▶ [AVAILABLE DATA]:
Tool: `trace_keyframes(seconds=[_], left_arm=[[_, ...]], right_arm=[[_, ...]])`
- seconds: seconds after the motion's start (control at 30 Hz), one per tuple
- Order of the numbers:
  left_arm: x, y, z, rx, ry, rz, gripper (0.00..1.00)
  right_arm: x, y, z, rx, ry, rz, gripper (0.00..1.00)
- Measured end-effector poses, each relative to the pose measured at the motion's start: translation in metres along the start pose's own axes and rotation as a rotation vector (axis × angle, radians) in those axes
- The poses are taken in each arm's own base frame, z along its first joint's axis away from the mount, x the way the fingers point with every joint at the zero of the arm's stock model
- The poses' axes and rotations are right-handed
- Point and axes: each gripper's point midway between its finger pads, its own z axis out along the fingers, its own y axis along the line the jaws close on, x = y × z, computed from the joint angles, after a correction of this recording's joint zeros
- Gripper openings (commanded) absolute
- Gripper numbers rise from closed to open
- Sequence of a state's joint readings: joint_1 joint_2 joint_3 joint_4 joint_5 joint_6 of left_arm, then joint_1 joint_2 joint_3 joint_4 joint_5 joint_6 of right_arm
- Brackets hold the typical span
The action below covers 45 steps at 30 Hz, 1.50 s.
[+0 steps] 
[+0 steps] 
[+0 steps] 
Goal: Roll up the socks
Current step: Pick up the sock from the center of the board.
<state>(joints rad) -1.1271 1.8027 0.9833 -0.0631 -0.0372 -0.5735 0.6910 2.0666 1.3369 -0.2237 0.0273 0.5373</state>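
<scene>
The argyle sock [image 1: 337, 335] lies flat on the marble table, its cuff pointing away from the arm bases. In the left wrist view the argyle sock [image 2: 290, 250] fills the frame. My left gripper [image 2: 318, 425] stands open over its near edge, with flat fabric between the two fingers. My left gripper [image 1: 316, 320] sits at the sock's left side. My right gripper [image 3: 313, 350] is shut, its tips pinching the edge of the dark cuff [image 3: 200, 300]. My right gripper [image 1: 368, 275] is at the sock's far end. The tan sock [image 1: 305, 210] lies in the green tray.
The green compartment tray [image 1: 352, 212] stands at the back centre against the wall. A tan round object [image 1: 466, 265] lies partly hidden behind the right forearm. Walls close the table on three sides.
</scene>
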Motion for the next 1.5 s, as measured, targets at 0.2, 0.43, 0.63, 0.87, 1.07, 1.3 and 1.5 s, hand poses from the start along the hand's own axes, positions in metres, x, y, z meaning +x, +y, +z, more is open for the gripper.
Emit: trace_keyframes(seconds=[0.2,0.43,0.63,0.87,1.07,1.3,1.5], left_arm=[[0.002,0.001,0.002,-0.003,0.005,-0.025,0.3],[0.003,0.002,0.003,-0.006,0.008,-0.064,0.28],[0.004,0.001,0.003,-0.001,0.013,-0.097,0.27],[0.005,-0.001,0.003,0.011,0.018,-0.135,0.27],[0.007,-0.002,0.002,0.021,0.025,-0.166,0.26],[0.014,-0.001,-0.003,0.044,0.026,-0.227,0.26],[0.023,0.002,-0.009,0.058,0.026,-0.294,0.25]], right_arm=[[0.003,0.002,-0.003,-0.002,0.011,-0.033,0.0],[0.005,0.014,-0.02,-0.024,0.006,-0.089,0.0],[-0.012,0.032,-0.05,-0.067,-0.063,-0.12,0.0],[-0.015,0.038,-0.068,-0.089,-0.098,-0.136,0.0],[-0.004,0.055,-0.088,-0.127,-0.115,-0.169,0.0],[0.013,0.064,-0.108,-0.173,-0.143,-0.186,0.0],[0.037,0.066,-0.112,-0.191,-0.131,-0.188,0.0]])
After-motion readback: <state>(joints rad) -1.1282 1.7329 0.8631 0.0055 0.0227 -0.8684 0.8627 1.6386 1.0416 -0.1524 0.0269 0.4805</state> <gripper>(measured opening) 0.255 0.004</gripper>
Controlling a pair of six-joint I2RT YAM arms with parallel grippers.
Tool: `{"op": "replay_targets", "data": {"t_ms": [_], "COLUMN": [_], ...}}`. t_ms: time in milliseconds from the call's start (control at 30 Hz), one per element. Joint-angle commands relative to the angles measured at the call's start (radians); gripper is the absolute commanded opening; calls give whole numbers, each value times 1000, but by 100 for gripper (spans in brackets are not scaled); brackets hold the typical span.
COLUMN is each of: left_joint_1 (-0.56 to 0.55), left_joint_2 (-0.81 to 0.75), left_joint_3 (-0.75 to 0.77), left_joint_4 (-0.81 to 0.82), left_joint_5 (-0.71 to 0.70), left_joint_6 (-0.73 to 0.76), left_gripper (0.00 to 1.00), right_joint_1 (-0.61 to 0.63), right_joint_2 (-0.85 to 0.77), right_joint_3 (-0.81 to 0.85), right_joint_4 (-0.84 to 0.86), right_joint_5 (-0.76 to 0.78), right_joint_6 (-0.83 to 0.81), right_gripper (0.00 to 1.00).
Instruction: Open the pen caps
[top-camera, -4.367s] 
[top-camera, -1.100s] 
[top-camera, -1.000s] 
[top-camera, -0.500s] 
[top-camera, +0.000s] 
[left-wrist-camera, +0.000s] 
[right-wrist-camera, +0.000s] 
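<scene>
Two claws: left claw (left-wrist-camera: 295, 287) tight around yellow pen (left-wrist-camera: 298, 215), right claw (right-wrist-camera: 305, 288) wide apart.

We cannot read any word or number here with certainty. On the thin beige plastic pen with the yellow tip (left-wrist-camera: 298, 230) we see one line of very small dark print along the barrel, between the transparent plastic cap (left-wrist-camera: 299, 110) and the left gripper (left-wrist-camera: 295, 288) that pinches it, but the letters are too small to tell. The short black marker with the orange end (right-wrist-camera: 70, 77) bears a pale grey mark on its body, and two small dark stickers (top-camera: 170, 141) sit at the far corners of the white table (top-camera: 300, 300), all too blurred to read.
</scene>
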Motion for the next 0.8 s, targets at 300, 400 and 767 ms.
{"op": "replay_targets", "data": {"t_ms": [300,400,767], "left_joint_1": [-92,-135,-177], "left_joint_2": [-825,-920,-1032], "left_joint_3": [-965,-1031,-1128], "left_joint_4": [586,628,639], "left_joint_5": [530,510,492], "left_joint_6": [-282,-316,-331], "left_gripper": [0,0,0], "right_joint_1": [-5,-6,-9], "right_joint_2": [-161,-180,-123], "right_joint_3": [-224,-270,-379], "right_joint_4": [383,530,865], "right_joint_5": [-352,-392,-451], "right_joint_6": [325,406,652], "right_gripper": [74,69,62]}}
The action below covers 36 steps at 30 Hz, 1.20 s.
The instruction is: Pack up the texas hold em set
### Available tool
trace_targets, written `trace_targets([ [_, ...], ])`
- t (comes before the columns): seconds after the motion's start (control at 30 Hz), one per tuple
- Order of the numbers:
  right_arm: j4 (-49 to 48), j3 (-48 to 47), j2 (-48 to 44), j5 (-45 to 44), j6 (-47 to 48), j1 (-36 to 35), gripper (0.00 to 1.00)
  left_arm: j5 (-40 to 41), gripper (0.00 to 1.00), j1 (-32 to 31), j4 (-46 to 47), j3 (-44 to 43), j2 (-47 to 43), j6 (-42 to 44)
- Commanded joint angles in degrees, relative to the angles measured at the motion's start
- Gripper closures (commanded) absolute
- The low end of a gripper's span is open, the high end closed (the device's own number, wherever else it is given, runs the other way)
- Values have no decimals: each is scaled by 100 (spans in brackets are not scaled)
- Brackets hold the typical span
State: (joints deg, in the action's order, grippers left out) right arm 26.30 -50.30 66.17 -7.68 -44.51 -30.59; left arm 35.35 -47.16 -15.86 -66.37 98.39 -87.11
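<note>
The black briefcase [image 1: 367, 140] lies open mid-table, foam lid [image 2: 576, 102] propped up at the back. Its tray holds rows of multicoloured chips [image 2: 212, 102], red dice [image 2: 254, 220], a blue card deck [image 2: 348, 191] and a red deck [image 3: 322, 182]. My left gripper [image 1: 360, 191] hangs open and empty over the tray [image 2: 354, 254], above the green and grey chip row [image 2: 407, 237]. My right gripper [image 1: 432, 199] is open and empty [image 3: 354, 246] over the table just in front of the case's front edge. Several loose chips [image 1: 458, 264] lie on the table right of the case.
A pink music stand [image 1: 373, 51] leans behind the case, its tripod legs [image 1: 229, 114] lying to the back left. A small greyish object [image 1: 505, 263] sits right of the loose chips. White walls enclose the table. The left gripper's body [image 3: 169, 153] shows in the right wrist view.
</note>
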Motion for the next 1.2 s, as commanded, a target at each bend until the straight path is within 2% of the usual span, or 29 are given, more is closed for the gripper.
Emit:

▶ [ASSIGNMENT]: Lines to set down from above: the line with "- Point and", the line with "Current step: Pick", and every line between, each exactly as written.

▶ [TASK SOLUTION]:
- Point and axes: each gripper's point midway between its finger pads, its own z axis out along the fingers, its own y axis along the line the jaws close on, x = y × z, computed from the joint angles, after a correction of this recording's joint zeros
- Gripper openings (commanded) absolute
- Gripper numbers rise from closed to open
- Sequence of a state's joint readings: joint_1 joint_2 joint_3 joint_4 joint_5 joint_6 of left_arm, then joint_1 joint_2 joint_3 joint_4 joint_5 joint_6 of right_arm
- Brackets hold the typical span
The action below covers 45 steps at 30 Hz, 1.50 s.
[+0 steps] 
[+0 steps] 
[+0 steps] 
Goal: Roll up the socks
Current step: Pick up the sock from the center of the board.

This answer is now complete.